### WHAT THIS TASK INVOLVES
The output has to be the full set of records, reproduced exactly, minus any picture.

(Extracted records)
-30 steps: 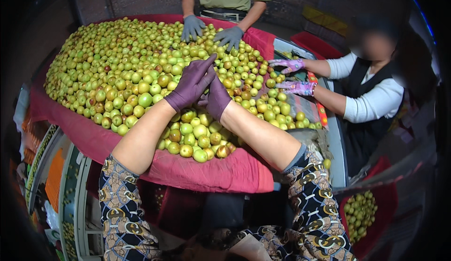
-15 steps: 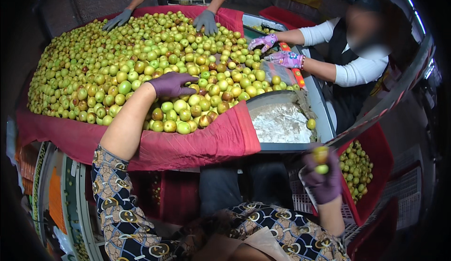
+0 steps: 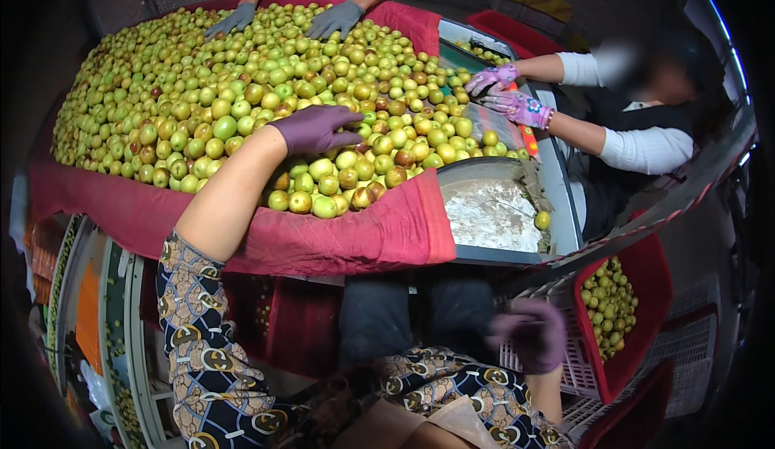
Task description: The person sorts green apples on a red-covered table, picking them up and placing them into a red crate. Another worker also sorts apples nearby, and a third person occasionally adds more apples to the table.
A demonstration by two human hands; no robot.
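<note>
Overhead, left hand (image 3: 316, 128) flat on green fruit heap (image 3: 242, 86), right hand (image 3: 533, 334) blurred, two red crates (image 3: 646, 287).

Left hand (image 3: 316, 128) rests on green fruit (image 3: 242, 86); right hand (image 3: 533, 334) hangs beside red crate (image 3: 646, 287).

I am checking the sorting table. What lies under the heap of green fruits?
A red cloth lies under the heap of green fruits, folded over the near edge. Beside it a bare metal tray shows. The surface beneath the cloth is covered.
</note>
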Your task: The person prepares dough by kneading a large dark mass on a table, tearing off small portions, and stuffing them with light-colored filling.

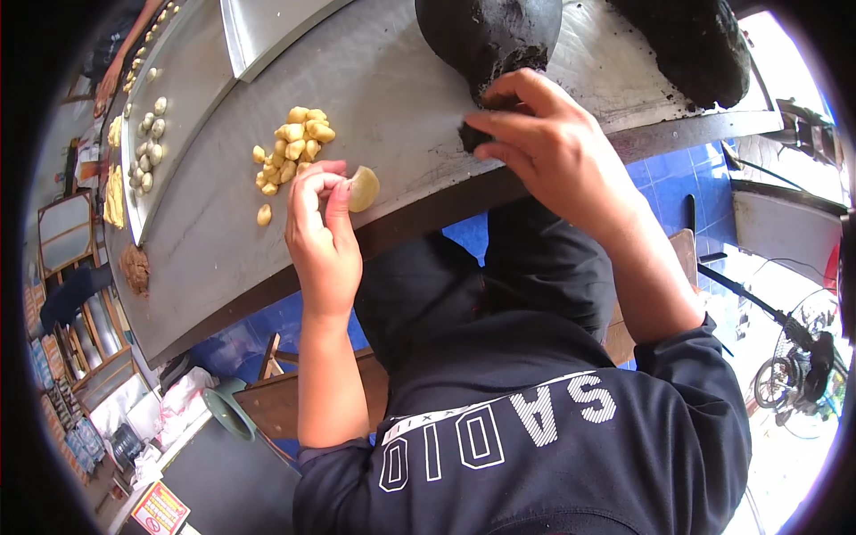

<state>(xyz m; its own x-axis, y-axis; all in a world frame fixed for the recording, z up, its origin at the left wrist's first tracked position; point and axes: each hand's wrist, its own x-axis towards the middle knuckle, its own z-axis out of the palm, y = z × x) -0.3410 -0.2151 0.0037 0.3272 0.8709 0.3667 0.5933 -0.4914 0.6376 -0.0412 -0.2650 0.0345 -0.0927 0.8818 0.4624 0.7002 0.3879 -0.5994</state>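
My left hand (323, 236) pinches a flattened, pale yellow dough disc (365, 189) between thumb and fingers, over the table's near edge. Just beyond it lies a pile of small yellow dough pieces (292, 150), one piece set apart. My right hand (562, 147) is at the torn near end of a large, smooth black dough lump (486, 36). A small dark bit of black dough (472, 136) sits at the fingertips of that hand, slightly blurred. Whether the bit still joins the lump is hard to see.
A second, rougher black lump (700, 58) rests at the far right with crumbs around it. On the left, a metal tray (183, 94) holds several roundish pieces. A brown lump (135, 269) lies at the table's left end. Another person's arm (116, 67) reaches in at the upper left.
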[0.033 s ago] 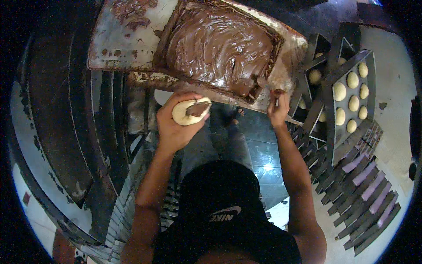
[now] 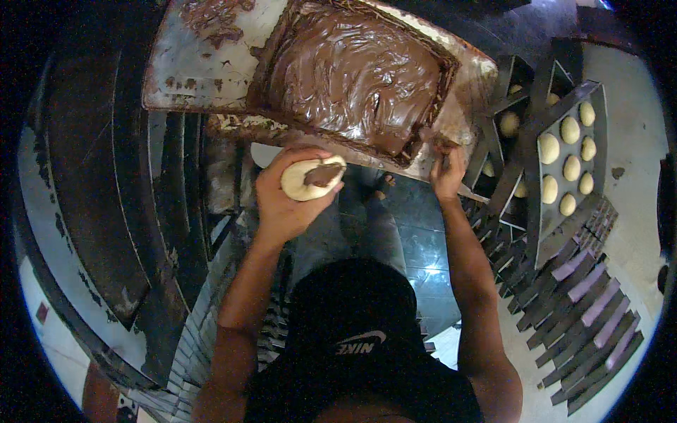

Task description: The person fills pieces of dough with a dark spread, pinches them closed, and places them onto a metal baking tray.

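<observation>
In my left hand (image 2: 285, 204) is a pale, round piece of dough (image 2: 295, 185), with the fingers wrapped around its side. A smear of brown chocolate-like spread (image 2: 323, 175) lies on top of it. This hand is just below the near edge of a shallow tray (image 2: 310, 125) filled with glossy brown spread (image 2: 360, 70). My right hand (image 2: 447, 178) is beside the tray's near right corner, its fingers curled together. Something dark brown shows at its fingertips, too small and blurred to name.
The tray stands on a brown-smeared table (image 2: 201, 63). At the right, a tilted metal baking pan (image 2: 560, 220) carries several pale dough balls (image 2: 571, 168), with more pans behind it. Dark stacked trays (image 2: 92, 190) line the left. Slatted metal racks (image 2: 578, 310) stand lower right.
My left hand and the dough have shifted slightly right. The dark thing by my right fingertips has moved a little away from the tray's corner. The whole view has shifted slightly.
</observation>
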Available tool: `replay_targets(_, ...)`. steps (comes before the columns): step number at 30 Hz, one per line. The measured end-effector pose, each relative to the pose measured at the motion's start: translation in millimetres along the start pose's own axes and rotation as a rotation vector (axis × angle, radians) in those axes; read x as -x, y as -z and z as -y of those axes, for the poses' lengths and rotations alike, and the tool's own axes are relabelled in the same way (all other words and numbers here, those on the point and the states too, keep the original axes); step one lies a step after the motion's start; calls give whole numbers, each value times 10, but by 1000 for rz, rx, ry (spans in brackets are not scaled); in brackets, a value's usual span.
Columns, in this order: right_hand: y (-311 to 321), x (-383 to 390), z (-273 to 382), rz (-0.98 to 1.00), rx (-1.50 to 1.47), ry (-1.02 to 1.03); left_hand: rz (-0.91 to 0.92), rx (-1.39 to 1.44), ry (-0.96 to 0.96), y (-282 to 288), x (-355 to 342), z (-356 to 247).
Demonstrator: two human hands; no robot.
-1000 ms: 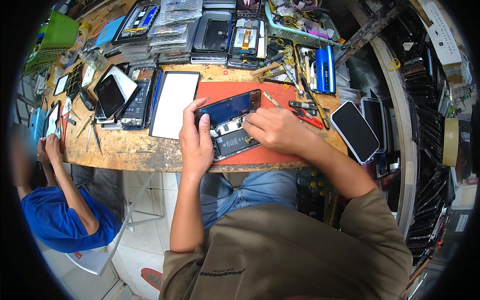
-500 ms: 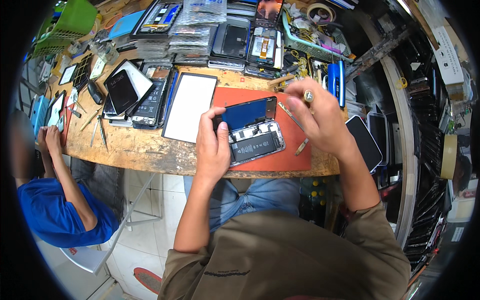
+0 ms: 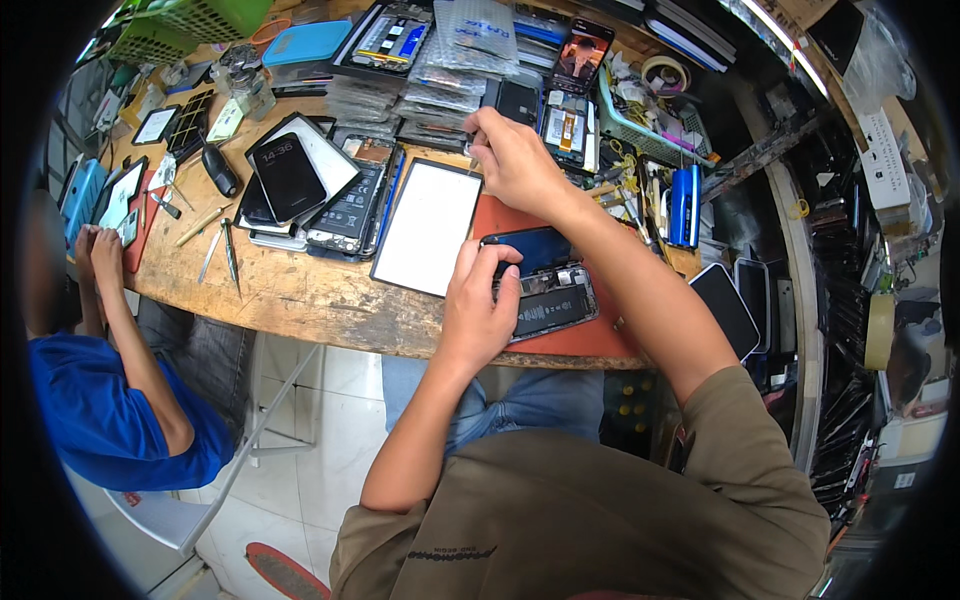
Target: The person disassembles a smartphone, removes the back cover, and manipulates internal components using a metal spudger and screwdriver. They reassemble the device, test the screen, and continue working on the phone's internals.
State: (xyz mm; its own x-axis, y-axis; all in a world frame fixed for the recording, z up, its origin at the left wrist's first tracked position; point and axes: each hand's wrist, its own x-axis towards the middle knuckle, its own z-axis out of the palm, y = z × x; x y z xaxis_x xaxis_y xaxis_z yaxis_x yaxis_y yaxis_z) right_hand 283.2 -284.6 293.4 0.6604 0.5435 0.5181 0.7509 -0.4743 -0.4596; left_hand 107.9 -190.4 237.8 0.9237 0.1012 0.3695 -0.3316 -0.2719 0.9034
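Note:
My left hand (image 3: 480,305) grips the left end of an opened phone, its thumb and fingers at the raised screen. The phone's body (image 3: 552,312) shows a black battery and bare inner parts; its dark screen (image 3: 535,247) stands tilted up along the far side. Both are on an orange-red mat (image 3: 590,345). My right hand (image 3: 515,160) is closed in a pinch on a thin screwdriver, mostly hidden by the fingers. Its slim shaft points down at the far right corner of a white panel with a dark border (image 3: 428,225).
Left of the panel lie stacked phones and tablets (image 3: 290,180), tweezers (image 3: 231,255) and a wooden-handled tool (image 3: 200,226). Bubble-wrapped parts (image 3: 470,50) and a basket of scraps (image 3: 660,110) fill the back. A co-worker in a blue shirt (image 3: 120,410) sits at the left.
My right hand has moved left and away from me, from beside the phone to over the white panel's far corner, with the screwdriver. My left hand keeps its hold. The view has shifted.

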Motion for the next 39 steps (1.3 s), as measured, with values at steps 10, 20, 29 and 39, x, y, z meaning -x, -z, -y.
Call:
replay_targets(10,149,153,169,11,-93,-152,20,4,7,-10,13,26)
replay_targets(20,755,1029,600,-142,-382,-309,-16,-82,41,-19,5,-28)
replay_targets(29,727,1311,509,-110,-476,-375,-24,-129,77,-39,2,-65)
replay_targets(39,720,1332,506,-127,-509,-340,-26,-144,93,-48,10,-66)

### EXERCISE RESPONSE
-30 steps: 
-15 steps: 
+0 steps: 
Task description: The person sorts green apples on a red-covered table, picking them up and placing them into a red crate. Another worker also sorts apples nearby, and a third person occasionally adds more apples to the table.
A demonstration by two human hands; no robot.
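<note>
Overhead, left hand (image 3: 316, 128) flat on green fruit heap (image 3: 242, 86), right hand (image 3: 533, 334) blurred, two red crates (image 3: 646, 287).

Left hand (image 3: 316, 128) rests on green fruit (image 3: 242, 86); right hand (image 3: 533, 334) hangs beside red crate (image 3: 646, 287).

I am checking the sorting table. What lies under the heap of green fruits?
A red cloth lies under the heap of green fruits, folded over the near edge. Beside it a bare metal tray shows. The surface beneath the cloth is covered.
</note>
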Your task: The person prepares dough by kneading a large dark mass on a table, tearing off small portions, and stuffing them with light-colored filling.


<state>(xyz m; its own x-axis, y-axis; all in a world frame fixed for the recording, z up, its origin at the left wrist's first tracked position; point and axes: each hand's wrist, its own x-axis towards the middle knuckle, its own z-axis out of the palm, y = z × x) -0.3410 -0.2151 0.0037 0.3272 0.8709 0.3667 0.5933 -0.4914 0.6376 -0.0412 -0.2650 0.0345 -0.0927 0.8818 0.4624 0.7002 0.3879 -0.5994</state>
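My left hand (323, 236) pinches a flattened, pale yellow dough disc (365, 189) between thumb and fingers, over the table's near edge. Just beyond it lies a pile of small yellow dough pieces (292, 150), one piece set apart. My right hand (562, 147) is at the torn near end of a large, smooth black dough lump (486, 36). A small dark bit of black dough (472, 136) sits at the fingertips of that hand, slightly blurred. Whether the bit still joins the lump is hard to see.
A second, rougher black lump (700, 58) rests at the far right with crumbs around it. On the left, a metal tray (183, 94) holds several roundish pieces. A brown lump (135, 269) lies at the table's left end. Another person's arm (116, 67) reaches in at the upper left.
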[0.033 s ago] 
[now] 

Task description: The person fills pieces of dough with a dark spread, pinches them closed, and places them onto a metal baking tray.

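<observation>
In my left hand (image 2: 285, 204) is a pale, round piece of dough (image 2: 295, 185), with the fingers wrapped around its side. A smear of brown chocolate-like spread (image 2: 323, 175) lies on top of it. This hand is just below the near edge of a shallow tray (image 2: 310, 125) filled with glossy brown spread (image 2: 360, 70). My right hand (image 2: 447, 178) is beside the tray's near right corner, its fingers curled together. Something dark brown shows at its fingertips, too small and blurred to name.
The tray stands on a brown-smeared table (image 2: 201, 63). At the right, a tilted metal baking pan (image 2: 560, 220) carries several pale dough balls (image 2: 571, 168), with more pans behind it. Dark stacked trays (image 2: 92, 190) line the left. Slatted metal racks (image 2: 578, 310) stand lower right.
My left hand and the dough have shifted slightly right. The dark thing by my right fingertips has moved a little away from the tray's corner. The whole view has shifted slightly.
</observation>
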Available tool: `replay_targets(_, ...)`. steps (comes before the columns): step number at 30 Hz, one per line. The measured end-effector pose, each relative to the pose measured at the motion's start: translation in millimetres along the start pose's own axes and rotation as a rotation vector (axis × angle, radians) in those axes; read x as -x, y as -z and z as -y of those axes, for the poses' lengths and rotations alike, and the tool's own axes are relabelled in the same way (all other words and numbers here, those on the point and the states too, keep the original axes); step one lies a step after the motion's start; calls give whole numbers, each value times 10, but by 1000 for rz, rx, ry (spans in brackets are not scaled); in brackets, a value's usual span.
Columns, in this order: right_hand: y (-311 to 321), x (-383 to 390), z (-273 to 382), rz (-0.98 to 1.00), rx (-1.50 to 1.47), ry (-1.02 to 1.03); left_hand: rz (-0.91 to 0.92), rx (-1.39 to 1.44), ry (-0.96 to 0.96), y (-282 to 288), x (-355 to 342), z (-356 to 247).
Demonstrator: two human hands; no robot.
-1000 ms: 
-500 ms: 
+0 ms: 
Target: The person disassembles a smartphone, removes the back cover, and manipulates internal components using a metal spudger and screwdriver. They reassemble the device, test the screen, and continue working on the phone's internals.
State: (xyz mm; its own x-axis, y-axis; all in a world frame fixed for the recording, z up, its origin at the left wrist's first tracked position; point and axes: each hand's wrist, its own x-axis towards the middle knuckle, its own z-axis out of the palm, y = z × x; x y z xaxis_x xaxis_y xaxis_z yaxis_x yaxis_y yaxis_z) right_hand 283.2 -284.6 293.4 0.6604 0.5435 0.5181 0.7509 -0.4743 -0.4596; left_hand 107.9 -190.4 237.8 0.9237 0.1012 0.3695 -0.3316 -0.2719 0.9034
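Note:
My left hand (image 3: 480,305) grips the left end of an opened phone, its thumb and fingers at the raised screen. The phone's body (image 3: 552,312) shows a black battery and bare inner parts; its dark screen (image 3: 535,247) stands tilted up along the far side. Both are on an orange-red mat (image 3: 590,345). My right hand (image 3: 515,160) is closed in a pinch on a thin screwdriver, mostly hidden by the fingers. Its slim shaft points down at the far right corner of a white panel with a dark border (image 3: 428,225).
Left of the panel lie stacked phones and tablets (image 3: 290,180), tweezers (image 3: 231,255) and a wooden-handled tool (image 3: 200,226). Bubble-wrapped parts (image 3: 470,50) and a basket of scraps (image 3: 660,110) fill the back. A co-worker in a blue shirt (image 3: 120,410) sits at the left.
My right hand has moved left and away from me, from beside the phone to over the white panel's far corner, with the screwdriver. My left hand keeps its hold. The view has shifted.
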
Motion for the next 39 steps (1.3 s), as measured, with values at steps 10, 20, 29 and 39, x, y, z meaning -x, -z, -y.
Call:
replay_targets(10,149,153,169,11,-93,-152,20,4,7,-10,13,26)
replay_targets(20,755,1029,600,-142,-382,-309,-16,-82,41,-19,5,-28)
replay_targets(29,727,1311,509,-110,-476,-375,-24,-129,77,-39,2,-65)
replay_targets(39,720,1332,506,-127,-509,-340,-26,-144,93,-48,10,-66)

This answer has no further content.